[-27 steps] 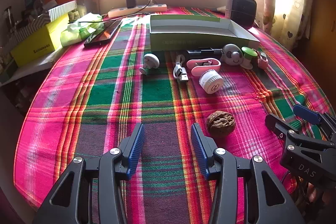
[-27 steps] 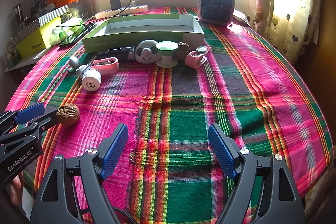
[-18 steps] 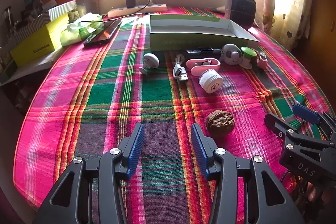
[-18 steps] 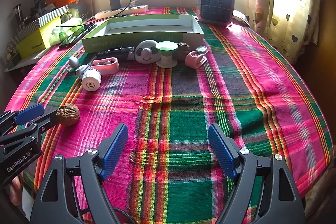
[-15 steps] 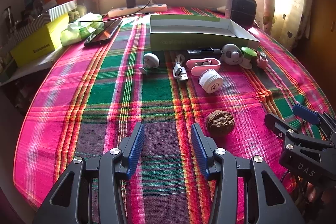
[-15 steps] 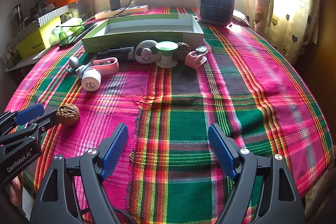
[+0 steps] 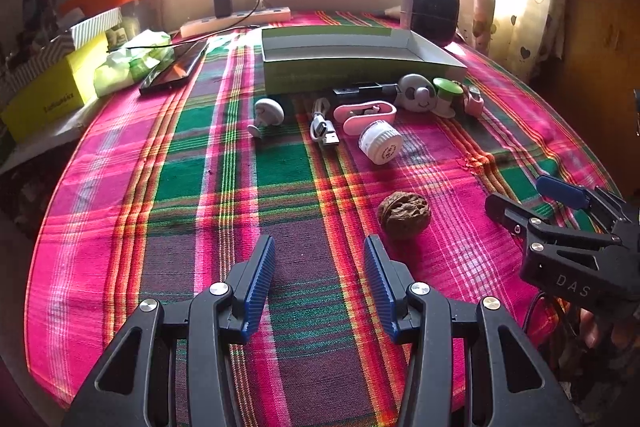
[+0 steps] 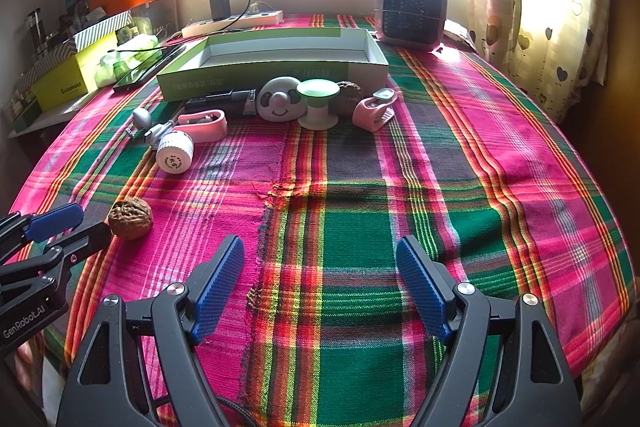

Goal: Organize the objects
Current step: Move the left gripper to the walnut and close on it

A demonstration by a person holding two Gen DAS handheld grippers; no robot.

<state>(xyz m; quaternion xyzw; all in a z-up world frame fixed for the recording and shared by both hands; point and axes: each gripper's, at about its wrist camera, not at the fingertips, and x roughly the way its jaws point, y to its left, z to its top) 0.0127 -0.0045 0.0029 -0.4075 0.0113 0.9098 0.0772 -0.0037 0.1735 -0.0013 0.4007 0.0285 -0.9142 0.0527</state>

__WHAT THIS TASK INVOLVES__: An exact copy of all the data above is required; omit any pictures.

__FINAL ANSWER__:
[-27 steps] 
[-27 steps] 
[-18 steps] 
[-18 steps] 
[-15 steps] 
[-15 steps] 
[+0 steps] 
[+0 steps] 

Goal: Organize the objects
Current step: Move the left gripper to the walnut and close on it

A demonstration by a person holding two Gen DAS handheld grippers; no robot.

<state>(xyz m; quaternion xyzw; all in a z-up world frame fixed for the recording and shared by both hands; point and axes: each gripper's, at about its wrist camera, not at the fingertips, and x roughly the way its jaws point, y to its left, z to its top) 0.0127 -0.0045 0.0029 -0.4075 0.0113 0.9098 0.0772 -0.0037 0.1735 -0.0013 0.4007 0.0285 -0.9142 0.0527</state>

Output is complete for this exercise.